Released: 2013, Blast Head Records
Reviewer: Metal-Rules.com UK Team
From first glance, it's quite clear that Eternium's Repelling a Solar Giant is a concept album. Originally a one-man project and now completed with a full line-up, Markov Soroka's musical brainchild evidently has a lot of thought behind it. It only takes a look at the complicated back story (“Enter Aura Titian, God of positive life, a noble and devoted worshiper of the Sun. After a brief passage of being and creating new-born life with his love, God of negative life Aura Amethyst. The Solar God has destroyed her from these grounds, leaving a permanent scar of obsidian on his eyelids. Titian cannot believe his eyes. He grows insane and denounces his deity, conjuring up inane and ballistic rituals to try to revive his lost love...”) to see that this didn't suddenly come to him after a couple down the pub. A shaking of the head is directed towards the typical 'metal' CGI cover artwork which doesn't fit in with the style of music at all, although it is quite telling of the album title. Bad artwork aside however, there is a lot of substance here. Unfortunately substance does not always equal musical excellence.
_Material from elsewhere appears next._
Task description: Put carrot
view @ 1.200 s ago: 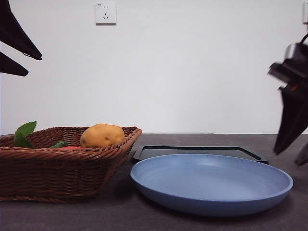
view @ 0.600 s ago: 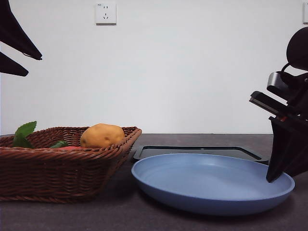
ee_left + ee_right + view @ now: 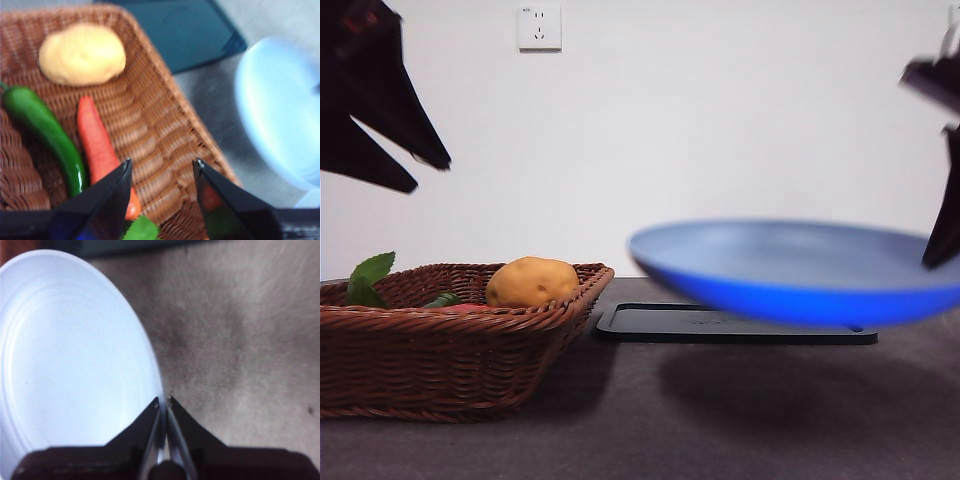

Although this album is described as symphonic blackened death metal, what you get is something swimming in melodic death metal influence with a few sprinklings of black metal here and there. The entire thing is keyboard and synth-driven, so if you like the newer works of Omnium Gatherum this is right up your street. Opener 'Aura Titian: Obsidian Dressed His Eyelids' flows fluidly into 'Aura Infernum: The Flight Over Massless Soul' by reusing the same catchy keyboard melody. The transition is completed seamlessly and I think these two tracks best convey Saroka's composition ability.
Vocally, Repelling a Solar Giant is a mixed bag; often far too quiet but sometimes the gutturals come along and pack an almighty punch. There is a fondness for whispering here, something which is atmospheric the first couple of times around but quickly becomes cheesy and tedious. Volume is also an issue with the drums as they are not strong enough and can be quite clicky. The bizarre cackling/growling in the middle of the second track only serves to raise eyebrows rather than create the assumed frightening effect.
As the album seeps into the third track, the black metal influence is much clearer and it really picks up the pace. The drums are infinitely better; a barrage of blastbeats showing drummer Ryan Kelley's technical proficiency. This continues into 'Aura Sentium: Conchord of Ember and Zephyr', where an electronic violin makes a pleasantly surprising appearance and shows the band's symphonic side in a purposeful manner. Cradle of Filth's influence is rife here, but in the best possible way, and is maintained throughout until the song climax which effectively conveys the album's concept. The downside with this track however, along with quite a few of the others, is its length making it drag on and become dull after a while.
The final two tracks are also somewhat of a mixed bag. Melancholic throaty chanting immediately retrieves my interest with a much-needed injection of the occult. The keyboards that follow this could prove too cheesy and Nightwish-esque for some but it's nothing unbearable. I was expecting the finale to be an explosion of brutality and pomp but it turned out to be a bit limp. Overall, the album is generally good with some very impressive grandiose moments but these are let down by the grimace-invoking cheesiness. I think I'll stick to the first two tracks.